Monday, February 9, 2015

What Inspires You To Go?


*Warning* This is quite a personal one!

This is a question that I have recently been asking myself a lot lately. What first really inspired me to want to travel the World? It wasn't till over this weekend that I figured out what it was that made me really consider it.

I knew that I loved to travel, but it wasn't until this June that I realized it was time to put my dream into action. 

In one of my first posts of 2015, I mentioned about how I was going to go to Norway last August to see the Northern Lights, but because of the death of a friend, I was unable to go at that time. 


While this was all happening, I decided to take it as a sign, that I wasn't supposed to go to Norway at that time. I felt like there was something even bigger waiting out there. And there was. The World. I just didn't know it yet.

The sudden death of my friend Kim hit me harder than I thought it would. I guess it didn't fully hit me at first. But for the next month, it hit me hard. I usually write before I go to sleep almost every night, but for a whole month I couldn't get myself to pick up my book or pen for anything. Anytime I tried to write, I had this sudden panic go through my head, because I knew that the only thing I felt the need to write about was Kim. And that scared the crap out of me, to be honest.

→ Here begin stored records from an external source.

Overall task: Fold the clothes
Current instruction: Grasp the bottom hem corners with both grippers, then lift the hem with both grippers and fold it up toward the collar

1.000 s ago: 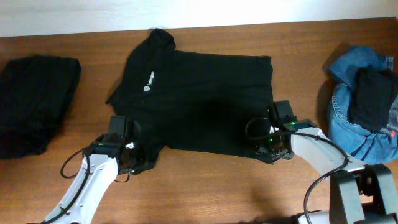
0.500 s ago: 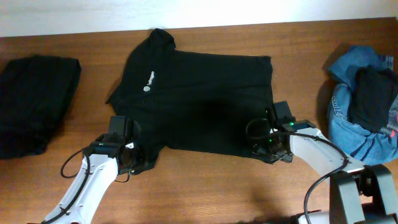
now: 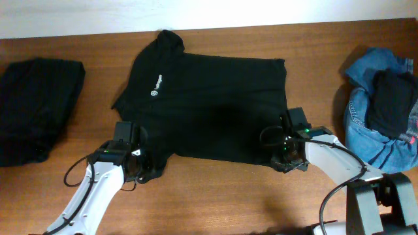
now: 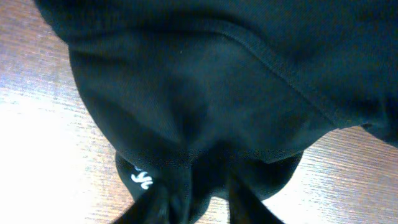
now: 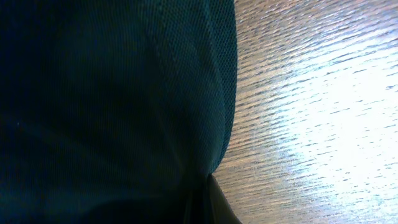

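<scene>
Just now our right gripper (image 3: pixel 283 158) snapped shut on the bottom corner of the black short-sleeved T-shirt (image 3: pixel 209 104), and our left gripper (image 3: pixel 144 171) squeezed in on its bunched sleeve. The shirt lay flat on the brown wooden table (image 3: pixel 228 196), so we thought the fold could start.

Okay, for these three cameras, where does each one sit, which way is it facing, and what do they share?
Overhead: above the table, facing straight down on the T-shirt; left arm and right arm show.
Left wrist: on the left arm, facing the T-shirt's bunched corner; its jaws show.
Right wrist: on the right arm, facing the hem and wood; its jaws show.
Shared: all three see the T-shirt and table.
</scene>
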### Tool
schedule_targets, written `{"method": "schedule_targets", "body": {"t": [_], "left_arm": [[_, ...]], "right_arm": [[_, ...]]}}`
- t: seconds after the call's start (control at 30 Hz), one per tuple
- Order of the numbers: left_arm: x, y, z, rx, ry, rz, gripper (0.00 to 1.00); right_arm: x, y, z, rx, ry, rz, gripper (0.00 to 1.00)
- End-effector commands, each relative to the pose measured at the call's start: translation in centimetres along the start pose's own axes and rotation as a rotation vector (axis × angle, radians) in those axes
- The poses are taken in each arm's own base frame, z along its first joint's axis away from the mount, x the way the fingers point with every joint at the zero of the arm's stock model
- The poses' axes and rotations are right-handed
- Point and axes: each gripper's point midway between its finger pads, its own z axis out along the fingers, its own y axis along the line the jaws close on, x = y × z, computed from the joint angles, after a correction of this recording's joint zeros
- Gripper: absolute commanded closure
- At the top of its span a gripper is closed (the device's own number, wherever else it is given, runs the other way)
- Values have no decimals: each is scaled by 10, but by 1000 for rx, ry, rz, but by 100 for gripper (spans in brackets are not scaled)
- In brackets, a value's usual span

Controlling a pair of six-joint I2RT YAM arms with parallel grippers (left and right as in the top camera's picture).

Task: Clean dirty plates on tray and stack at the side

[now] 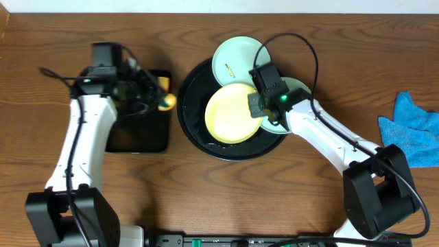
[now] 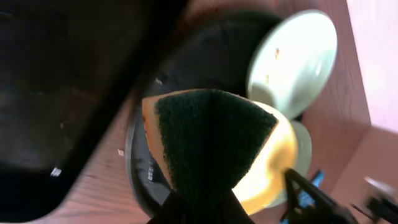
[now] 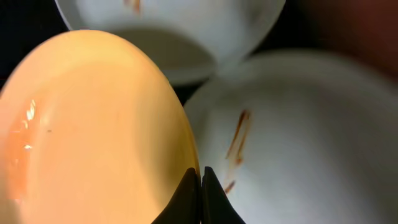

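Overhead: closest to the lens are the two tools. The left gripper [image 1: 154, 96] is clamped on a sponge [image 1: 165, 101], yellow at its visible edge, above the right edge of a matte black rectangular tray [image 1: 140, 134]. The right gripper [image 1: 257, 106] pinches the right rim of the yellow plate [image 1: 226, 113], a smooth shallow disc lying inside the round tray [image 1: 184, 120]. That tray is glossy black with a raised rim. The far mint plate [image 1: 236, 58] overhangs the tray's far rim. The right mint plate [image 1: 299, 88] sits at the tray's right side, largely under the arm. A crumpled blue cloth [image 1: 411, 130] lies well apart, on the right of the table [image 1: 240, 199], which is dark brown wood with long grain. A pale wall [image 1: 309, 5] borders the far edge.

Left wrist: nearest is the sponge's coarse dark-green scouring face, wedge-shaped and backed in yellow foam, gripped between dark fingers at the bottom. Behind it, blurred, are the round tray, the yellow plate and the far mint plate with small brown specks. The rectangular tray is at the left.

Right wrist: the black fingertips stand pressed together on the yellow plate's glossy rim. Behind, both mint plates look nearly white. The right one bears reddish-brown streaks, and the far one has a smear at the top edge.
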Motion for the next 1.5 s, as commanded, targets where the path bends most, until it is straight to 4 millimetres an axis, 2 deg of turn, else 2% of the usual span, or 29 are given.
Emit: {"method": "schedule_targets", "body": {"t": [0.0,0.17,0.4,0.6,0.8,0.97,1.2,1.47], "left_arm": [[-13,7,-13,4,-40,26,92],[-26,30,-19,-67,-86,6,93],[-23,60,-17,-203,-100,-7,92],[-22,73,-15,-256,-103,10,92],[-21,77,-14,-269,-101,10,92],[-20,78,-13,-269,-99,9,92],[-20,78,-13,-270,-98,8,92],[-19,78,-13,-271,-96,8,92]], "right_arm": [[-38,-1,-30,78,-126,-131,99],[-72,4,-66,243,-248,-312,99],[-101,25,-121,582,-413,-535,99],[-106,60,-158,684,-529,-571,99],[-95,78,-181,741,-577,-538,99],[-92,87,-186,736,-594,-537,99],[-92,86,-185,736,-592,-538,99],[-91,102,-169,604,-583,-601,99]]}}
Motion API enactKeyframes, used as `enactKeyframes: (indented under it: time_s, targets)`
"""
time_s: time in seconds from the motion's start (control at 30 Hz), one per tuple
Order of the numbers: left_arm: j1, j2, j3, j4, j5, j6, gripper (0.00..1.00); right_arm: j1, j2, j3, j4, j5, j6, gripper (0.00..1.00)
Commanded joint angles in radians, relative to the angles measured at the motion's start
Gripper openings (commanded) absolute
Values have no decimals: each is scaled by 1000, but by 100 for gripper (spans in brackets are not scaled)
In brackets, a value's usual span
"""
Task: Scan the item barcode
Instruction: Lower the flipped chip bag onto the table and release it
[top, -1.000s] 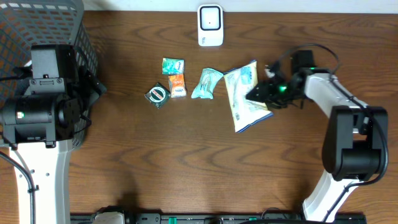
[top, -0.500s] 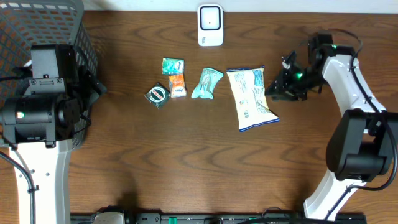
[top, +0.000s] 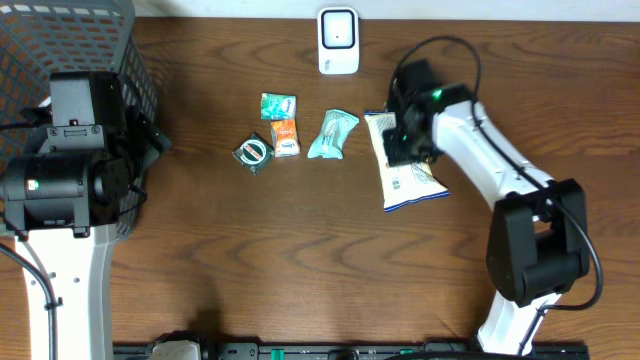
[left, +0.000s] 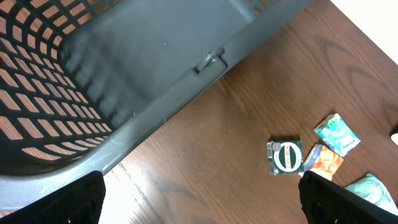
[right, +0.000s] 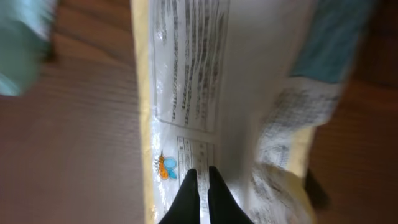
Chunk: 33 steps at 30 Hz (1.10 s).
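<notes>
A big white and yellow snack bag (top: 408, 170) lies flat on the table, printed side up, right of centre. My right gripper (top: 398, 142) hovers over its upper left part. In the right wrist view the two black fingers (right: 203, 173) are pressed together, shut, tips right over the bag's (right: 186, 93) text panel, with nothing visibly pinched between them. The white scanner (top: 338, 40) stands at the table's far edge, up and left of the bag. My left gripper (left: 201, 208) is wide open near the basket, holding nothing. I cannot make out a barcode.
Small packets lie left of the bag: a pale teal one (top: 333, 134), an orange one (top: 286, 137), a green one (top: 278, 105) and a dark round-labelled one (top: 253, 152). A grey mesh basket (top: 60, 40) fills the far left corner, under my left arm.
My right arm swung left from beside the bag's right edge to above its upper part, and its jaws closed. The bag shifted slightly and lies flatter. The left arm stayed still.
</notes>
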Motion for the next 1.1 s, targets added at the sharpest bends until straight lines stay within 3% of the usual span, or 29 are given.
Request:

Even though she was 3 years older than me, Kim was a friend to me when I really didn't have that many friends. I was a freshmen in high school when I met Kim and she was a senior. We cheered together. During my freshmen year, things were a little tough in the friend department for me. It's not that I didn't have friends at all, it's just that people were changing. And that's okay, because that's the time in your life when SO much change happens. But I was not at all ready for that. And I think that is okay too. Kim, however, sort of took me under her wing, and became a good friend to me. She also had cystic fibrosis, so cheering was not easy for her at all. But she always pushed through every practice and routine with a smile on her face.

I eventually was able to start writing again, only after I read This Star Won't Go Out by Esther Earl and her parents (Summary in my 21 Reads post!). It was the best book I have read this year. And it taught me that love is stronger than anything. Even death.

And this is what inspired me to go.

If Kim could do everything she did, with a smile on her face, while having cystic fibrosis; then I can travel the world solo.

Life is too short to watch someone else live out your dreams.

And even in the toughest of times, we must always push through with a smile on our faces. Because not too many people can even think of traveling this beautiful world like we can.

Live to the fullest, live with no regrets, live your adventure, and love.